Municipality in Innlandet, Norway

Skjåk is a municipality in Innlandet county, Norway. It is located in the traditional district of Gudbrandsdal. The administrative centre of the municipality is the village of Bismo. Most of the municipal residents live in the Billingsdalen and Ottadalen valleys along the river Otta. The local newspaper is named Fjuken.
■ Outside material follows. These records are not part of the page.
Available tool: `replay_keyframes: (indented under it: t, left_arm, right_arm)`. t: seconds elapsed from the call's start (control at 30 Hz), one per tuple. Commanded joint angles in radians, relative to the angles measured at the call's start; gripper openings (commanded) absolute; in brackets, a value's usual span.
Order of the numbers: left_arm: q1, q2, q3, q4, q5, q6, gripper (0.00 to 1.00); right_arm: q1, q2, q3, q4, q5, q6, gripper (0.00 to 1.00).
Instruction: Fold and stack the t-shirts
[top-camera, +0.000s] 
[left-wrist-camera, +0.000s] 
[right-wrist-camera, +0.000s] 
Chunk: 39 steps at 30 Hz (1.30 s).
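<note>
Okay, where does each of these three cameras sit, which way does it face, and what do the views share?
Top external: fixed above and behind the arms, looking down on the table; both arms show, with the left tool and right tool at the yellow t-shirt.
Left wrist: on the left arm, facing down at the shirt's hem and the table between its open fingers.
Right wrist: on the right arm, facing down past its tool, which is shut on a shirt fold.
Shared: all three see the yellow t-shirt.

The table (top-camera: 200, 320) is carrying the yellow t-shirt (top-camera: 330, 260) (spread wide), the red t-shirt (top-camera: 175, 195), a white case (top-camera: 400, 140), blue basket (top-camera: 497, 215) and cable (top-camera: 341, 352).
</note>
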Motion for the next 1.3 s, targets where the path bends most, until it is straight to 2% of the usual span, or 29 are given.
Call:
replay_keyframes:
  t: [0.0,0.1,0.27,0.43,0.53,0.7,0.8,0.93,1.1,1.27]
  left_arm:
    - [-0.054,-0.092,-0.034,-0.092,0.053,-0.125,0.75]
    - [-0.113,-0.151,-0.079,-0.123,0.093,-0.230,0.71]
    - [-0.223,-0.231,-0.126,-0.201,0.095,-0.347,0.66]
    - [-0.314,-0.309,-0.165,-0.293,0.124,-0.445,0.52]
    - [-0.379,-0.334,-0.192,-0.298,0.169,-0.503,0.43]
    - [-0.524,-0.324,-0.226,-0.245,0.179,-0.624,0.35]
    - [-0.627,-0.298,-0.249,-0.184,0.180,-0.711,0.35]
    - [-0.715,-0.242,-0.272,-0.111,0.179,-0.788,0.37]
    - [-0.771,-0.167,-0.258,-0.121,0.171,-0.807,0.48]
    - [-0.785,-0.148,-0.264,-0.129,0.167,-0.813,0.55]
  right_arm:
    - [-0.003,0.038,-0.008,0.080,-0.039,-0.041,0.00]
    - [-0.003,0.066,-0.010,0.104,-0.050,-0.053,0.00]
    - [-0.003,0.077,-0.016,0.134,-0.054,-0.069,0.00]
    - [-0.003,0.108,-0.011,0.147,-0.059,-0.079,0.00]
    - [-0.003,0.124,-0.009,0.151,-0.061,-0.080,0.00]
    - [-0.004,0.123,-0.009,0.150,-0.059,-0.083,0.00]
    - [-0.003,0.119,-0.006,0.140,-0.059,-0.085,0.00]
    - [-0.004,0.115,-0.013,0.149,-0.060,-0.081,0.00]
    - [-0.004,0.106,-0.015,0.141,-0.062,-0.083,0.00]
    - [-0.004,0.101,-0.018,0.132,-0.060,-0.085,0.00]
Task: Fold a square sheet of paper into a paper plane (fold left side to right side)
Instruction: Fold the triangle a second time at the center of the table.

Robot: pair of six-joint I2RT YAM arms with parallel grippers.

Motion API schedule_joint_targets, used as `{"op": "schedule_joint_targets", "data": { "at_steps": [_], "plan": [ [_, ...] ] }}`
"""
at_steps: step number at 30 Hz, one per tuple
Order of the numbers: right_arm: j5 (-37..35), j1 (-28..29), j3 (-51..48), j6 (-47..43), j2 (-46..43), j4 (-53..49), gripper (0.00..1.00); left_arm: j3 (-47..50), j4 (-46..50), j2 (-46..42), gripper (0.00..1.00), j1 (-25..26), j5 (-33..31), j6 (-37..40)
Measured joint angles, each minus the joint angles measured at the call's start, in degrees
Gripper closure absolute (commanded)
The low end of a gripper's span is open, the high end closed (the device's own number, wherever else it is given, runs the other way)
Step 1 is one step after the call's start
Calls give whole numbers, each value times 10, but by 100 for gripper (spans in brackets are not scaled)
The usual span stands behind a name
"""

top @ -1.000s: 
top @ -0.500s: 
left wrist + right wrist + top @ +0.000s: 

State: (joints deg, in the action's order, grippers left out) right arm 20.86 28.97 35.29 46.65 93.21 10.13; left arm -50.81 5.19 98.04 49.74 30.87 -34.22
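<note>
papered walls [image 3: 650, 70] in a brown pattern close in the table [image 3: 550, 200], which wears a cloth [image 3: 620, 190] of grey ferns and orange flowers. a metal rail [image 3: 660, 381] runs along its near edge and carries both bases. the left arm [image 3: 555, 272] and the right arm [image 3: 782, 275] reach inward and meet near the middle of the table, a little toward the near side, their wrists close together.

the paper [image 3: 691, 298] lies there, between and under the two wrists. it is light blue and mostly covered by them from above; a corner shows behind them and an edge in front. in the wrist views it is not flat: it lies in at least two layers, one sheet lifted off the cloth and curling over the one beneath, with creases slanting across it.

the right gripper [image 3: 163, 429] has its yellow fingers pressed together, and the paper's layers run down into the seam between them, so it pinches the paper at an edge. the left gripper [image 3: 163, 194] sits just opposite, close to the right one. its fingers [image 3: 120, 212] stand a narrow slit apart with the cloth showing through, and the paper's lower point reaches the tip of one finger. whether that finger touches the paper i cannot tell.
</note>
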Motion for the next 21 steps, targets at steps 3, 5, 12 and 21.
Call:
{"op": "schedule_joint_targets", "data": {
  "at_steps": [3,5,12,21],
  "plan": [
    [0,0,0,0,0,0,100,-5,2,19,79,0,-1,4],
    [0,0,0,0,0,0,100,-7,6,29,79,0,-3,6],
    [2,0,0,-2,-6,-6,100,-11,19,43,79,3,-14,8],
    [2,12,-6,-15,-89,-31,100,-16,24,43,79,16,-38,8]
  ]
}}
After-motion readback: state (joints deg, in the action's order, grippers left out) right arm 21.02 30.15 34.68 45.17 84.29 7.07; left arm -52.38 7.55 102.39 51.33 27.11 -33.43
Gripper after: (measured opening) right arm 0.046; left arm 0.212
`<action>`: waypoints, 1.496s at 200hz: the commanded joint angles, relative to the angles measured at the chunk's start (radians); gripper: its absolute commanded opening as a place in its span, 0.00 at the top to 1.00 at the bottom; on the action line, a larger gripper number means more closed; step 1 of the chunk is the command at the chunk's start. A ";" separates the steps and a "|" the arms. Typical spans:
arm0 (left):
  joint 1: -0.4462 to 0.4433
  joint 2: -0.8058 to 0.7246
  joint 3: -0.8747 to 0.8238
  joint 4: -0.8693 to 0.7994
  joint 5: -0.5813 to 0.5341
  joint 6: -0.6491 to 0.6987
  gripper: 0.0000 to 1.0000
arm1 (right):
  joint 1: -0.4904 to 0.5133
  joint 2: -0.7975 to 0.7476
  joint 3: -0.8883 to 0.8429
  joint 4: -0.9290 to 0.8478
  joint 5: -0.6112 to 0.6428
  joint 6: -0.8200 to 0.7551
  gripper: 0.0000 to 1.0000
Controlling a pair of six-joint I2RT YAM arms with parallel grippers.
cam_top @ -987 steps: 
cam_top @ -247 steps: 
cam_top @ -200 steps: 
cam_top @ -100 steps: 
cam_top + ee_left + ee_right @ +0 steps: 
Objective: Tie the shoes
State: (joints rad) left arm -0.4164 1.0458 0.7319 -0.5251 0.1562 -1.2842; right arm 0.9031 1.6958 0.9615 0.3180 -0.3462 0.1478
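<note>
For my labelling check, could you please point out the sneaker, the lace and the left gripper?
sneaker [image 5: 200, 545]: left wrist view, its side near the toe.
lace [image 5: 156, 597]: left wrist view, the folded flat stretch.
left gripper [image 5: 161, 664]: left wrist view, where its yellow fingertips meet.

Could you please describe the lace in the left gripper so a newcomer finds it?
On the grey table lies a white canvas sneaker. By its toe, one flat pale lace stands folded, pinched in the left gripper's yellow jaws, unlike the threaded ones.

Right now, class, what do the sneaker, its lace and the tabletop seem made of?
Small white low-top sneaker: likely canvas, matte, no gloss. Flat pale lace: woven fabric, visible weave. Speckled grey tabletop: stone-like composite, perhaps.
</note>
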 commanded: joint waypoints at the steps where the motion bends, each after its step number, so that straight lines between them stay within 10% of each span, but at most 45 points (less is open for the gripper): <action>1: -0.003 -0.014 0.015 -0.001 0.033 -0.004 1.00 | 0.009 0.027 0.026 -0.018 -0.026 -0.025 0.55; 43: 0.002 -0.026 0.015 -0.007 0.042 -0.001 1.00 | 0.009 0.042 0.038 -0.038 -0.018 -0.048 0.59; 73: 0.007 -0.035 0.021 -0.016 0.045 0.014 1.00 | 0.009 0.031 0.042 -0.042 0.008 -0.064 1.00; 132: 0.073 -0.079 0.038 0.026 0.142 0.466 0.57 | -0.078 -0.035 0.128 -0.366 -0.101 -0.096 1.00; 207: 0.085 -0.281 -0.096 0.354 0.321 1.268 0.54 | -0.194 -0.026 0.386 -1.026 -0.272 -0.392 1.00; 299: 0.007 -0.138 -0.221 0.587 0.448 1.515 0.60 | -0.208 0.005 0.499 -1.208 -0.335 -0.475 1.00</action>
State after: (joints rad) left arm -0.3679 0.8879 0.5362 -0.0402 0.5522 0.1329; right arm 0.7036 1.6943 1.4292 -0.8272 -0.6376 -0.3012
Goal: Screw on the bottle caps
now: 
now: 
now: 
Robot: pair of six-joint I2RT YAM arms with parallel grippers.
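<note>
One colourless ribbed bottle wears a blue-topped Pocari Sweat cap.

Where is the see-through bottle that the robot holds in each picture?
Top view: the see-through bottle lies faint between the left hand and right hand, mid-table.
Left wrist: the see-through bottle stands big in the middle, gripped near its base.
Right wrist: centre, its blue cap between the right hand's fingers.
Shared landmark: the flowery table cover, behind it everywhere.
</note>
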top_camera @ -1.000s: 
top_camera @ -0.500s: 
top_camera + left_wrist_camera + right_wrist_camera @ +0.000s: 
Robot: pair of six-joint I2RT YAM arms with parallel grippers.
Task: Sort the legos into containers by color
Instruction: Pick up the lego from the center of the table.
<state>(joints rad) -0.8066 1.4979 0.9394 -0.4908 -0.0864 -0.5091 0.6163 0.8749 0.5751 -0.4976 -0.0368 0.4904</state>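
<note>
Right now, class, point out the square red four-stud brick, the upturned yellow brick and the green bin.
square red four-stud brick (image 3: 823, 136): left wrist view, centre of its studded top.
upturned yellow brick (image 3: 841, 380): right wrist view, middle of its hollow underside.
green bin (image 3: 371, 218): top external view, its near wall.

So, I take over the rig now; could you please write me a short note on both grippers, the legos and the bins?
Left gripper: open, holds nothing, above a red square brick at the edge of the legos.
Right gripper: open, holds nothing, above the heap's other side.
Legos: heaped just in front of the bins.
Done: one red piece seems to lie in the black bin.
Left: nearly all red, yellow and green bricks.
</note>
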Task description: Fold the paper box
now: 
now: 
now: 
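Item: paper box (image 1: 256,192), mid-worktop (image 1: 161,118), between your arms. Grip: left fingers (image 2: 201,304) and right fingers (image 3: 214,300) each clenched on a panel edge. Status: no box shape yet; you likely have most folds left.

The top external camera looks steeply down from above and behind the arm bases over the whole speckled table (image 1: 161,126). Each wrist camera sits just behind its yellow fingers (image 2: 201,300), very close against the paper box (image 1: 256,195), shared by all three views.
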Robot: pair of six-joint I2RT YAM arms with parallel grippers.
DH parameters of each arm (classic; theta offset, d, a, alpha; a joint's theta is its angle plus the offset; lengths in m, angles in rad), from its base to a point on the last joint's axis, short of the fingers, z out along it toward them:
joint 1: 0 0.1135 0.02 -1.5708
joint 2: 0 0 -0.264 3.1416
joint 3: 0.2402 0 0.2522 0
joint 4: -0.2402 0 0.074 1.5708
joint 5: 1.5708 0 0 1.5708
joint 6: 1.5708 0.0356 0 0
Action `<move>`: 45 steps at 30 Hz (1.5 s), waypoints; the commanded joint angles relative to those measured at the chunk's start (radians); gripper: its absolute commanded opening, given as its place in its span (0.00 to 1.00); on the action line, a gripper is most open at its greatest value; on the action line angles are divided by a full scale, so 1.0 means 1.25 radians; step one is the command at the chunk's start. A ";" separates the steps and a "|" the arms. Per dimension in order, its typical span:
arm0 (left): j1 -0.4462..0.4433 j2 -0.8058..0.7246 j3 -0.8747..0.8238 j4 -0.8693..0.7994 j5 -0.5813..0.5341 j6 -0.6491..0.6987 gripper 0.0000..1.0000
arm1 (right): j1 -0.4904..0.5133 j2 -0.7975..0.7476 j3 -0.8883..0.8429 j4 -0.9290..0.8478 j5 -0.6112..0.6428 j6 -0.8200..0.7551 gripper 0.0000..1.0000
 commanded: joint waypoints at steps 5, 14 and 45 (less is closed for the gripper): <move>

The 2075.5 km2 municipality is the 33rd largest by area out of the 357 municipalities in Norway. Skjåk Municipality is the 273rd most populous municipality in Norway with a population of 2,179. The municipality's population density is 1 PD/km2 and its population has decreased by 5.4% over the previous 10-year period.

==General information==
The municipality of Skjåk was established on 1 January 1866 when the large Lom Municipality was divided and the western part of the municipality (population: 2,691) became the new Skjåk Municipality (historically spelled Skiaker Municipality). The eastern part of the municipality (population: 3,299) remained as Lom Municipality. The borders of the municipality have never changed.

Historically, the municipality was part of the old Oppland county. On 1 January 2020, the municipality became a part of the newly-formed Innlandet county (after Hedmark and Oppland counties were merged).

===Name===
The municipality (originally the parish) is named after the old Skjåk farm (Skeiðakr) since the first Skjåk Church was built there. The first element comes from the word skeið which means "a running track for horse racing". The last element is akr which means "field" or "acre". Prior to 1889, the name was written "Skiaker", then from 1889 to 1910 it was spelled "Skiaaker". On 4 June 1910, a royal resolution changed the spelling of the name of the municipality to Skjaak, to give the name a more Norwegian and less Danish spelling due to Norwegian language reforms. On 21 December 1917, a royal resolution enacted the 1917 Norwegian language reforms. Prior to this change, the name was spelled with the digraph "aa", and after this reform, the letter å was used instead (Skjåk).

===Coat of arms===
The coat of arms was granted on 31 March 1989. The official blazon is "Azure, an acanthus quatrefoil argent" (På blå grunn eit sølv firblad). This means the arms have a blue field (background) and the charge is four acanthus leaves connected in the centre. The charge has a tincture of argent which means it is commonly colored white, but if it is made out of metal, then silver is used. This design was chosen to symbolize growth and strength. These symbols are found in many historic artifacts from around the area. The arms were designed by Arvid Sveen. The municipal flag has the same design as the coat of arms.

===Churches===
The Church of Norway has two parishes (sokn) within Skjåk Municipality. It is part of the Nord-Gudbrandsdal prosti (deanery) in the Diocese of Hamar.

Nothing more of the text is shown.